→ Task to complete
Quote every line of the data below as it stands, omitting pictures.

→ Data below

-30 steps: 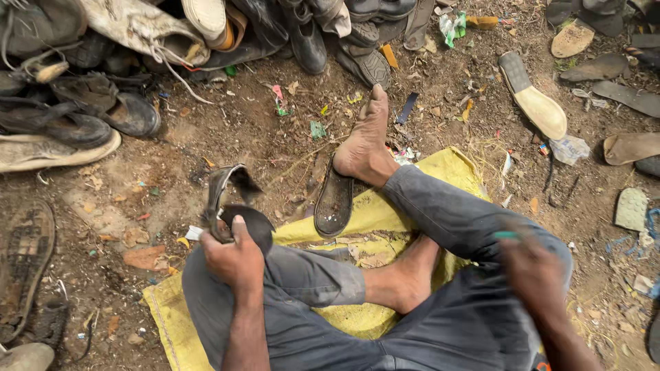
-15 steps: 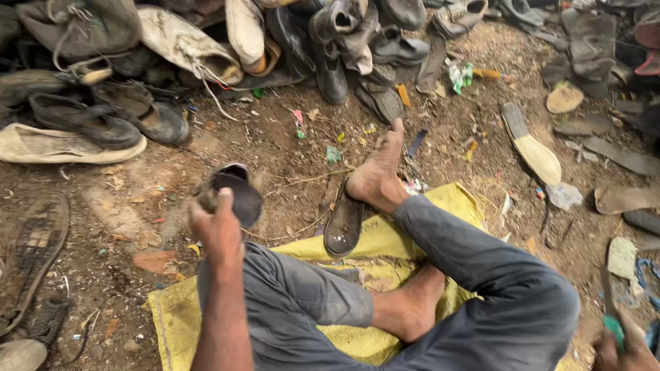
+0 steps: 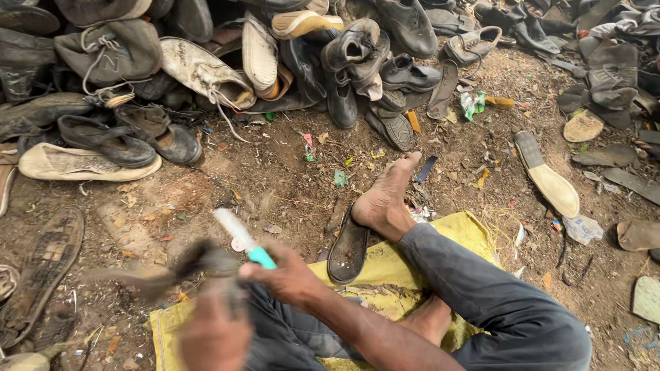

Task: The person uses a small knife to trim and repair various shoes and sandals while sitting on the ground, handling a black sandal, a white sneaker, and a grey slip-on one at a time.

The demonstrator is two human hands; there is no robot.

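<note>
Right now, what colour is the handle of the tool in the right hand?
Turquoise, on the tool that the right hand grips; head view shows it.

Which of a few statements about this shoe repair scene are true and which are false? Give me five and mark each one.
1. The right hand grips a knife with a teal handle. True.
2. The left hand is empty. False: it holds a dark shoe piece, blurred by motion.
3. The person sits on a yellow sack laid on the dirt. True.
4. The bare foot rests on a white sneaker. False: its heel sits on a dark shoe sole.
5. The piled shoes lie behind the person. False: they are heaped ahead, beyond the foot.
</note>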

→ Answer to the problem
-30 steps: 
-15 steps: 
+0 steps: 

Task: The person uses a small knife to trim and repair various shoes and sandals while sitting on the ground, handling a black sandal, a white sneaker, and a grey slip-on one at a time.

The demonstrator is two human hands; there is no robot.

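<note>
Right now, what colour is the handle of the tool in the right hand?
Turquoise, on the tool that the right hand grips; head view shows it.

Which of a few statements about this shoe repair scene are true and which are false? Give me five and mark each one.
1. The right hand grips a knife with a teal handle. True.
2. The left hand is empty. False: it holds a dark shoe piece, blurred by motion.
3. The person sits on a yellow sack laid on the dirt. True.
4. The bare foot rests on a white sneaker. False: its heel sits on a dark shoe sole.
5. The piled shoes lie behind the person. False: they are heaped ahead, beyond the foot.
</note>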

The answer has been given in its entirety.